Victor Salva’s Dark House is one of those movies. For your money, you will not only have a psychic who can intuit people’s death by touching them, but a haunted house that magically seems to change location, a mysterious teleportation to another dimension, an army of creepy axe-wielding maniacs, a team of baby-eating incubi, a monster that seems to live inside of air ducts and seems to be manipulating all the action, a trip to a mental hospital, and Tobin Bell as a prehistoric hobo for good measure. This is a film that skips all the foreboding, and gives us scene after scene of just boding.

To be fair, Salva is still an expert at depicting a certain kind of scary monster (he did the Jeepers Creepers films), and the Axe Men are actually unique and interesting beasties. They lurch like gorillas, and can throw axes with deadly accuracy, but look like scary, faceless, homeless dudes. When they are on screen, Dark House really comes to life. That they seem to be operating at the behests of Tobin Bell – simultaneously imposing and sympathetic – makes them more interesting.

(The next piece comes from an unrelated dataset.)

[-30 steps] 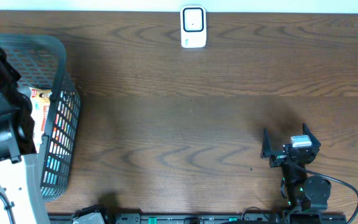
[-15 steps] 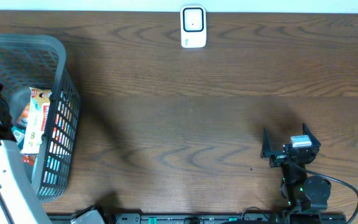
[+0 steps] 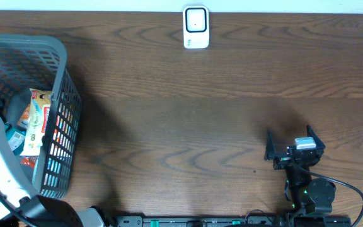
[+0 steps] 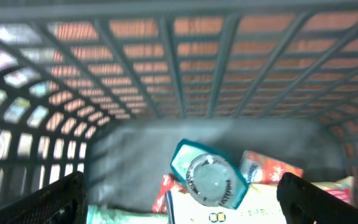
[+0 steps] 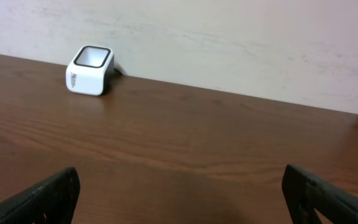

I wish the same could be said of the leads. Luke Kleintank plays a character named Nick who not only has a mother in a mental hospital, but also X-Men-like powers, with which he can foresee the deaths of people he touches. His best friend is a doofus (Anthony Rey Perez), and his pregnant girlfriend is played by Alex McKenna. When Nick inherits a remote and forgotten home from his mother, he realizes it’s the same home he has been having psychic visions of his whole life. It’s located somewhere in the middle of nowhere, and it is rumored to have washed away in a flood, but it’s really actually moving around through the woods on its own (!).

 

The notion of a mysteriously moving house seems like a creepy enough idea on its own, and it’s okay to have an army of creepy monsters lurking around it, but why the psychic powers? Why the mentally ill mother who seems to be getting instructions through air vents? Why the lawyer who is also talking to the same voice in an air vent? What is that thing? And why are there extra demons in addition to the uncanny Axe Men? And why shunt our heroes into another dimension wherein they are invisible to everyone else, and everyone else in invisible to them? Too much, sir. Too much.

Dark House is a sight better than something like the overblown Silent Hill (which also had shifting dimensions), but that I have to stoop to making such comparisons shows the film’s weaknesses. I appreciate a good, moody film, and Dark House is trying to be moody and eventful at the same time, eventually just failing at both.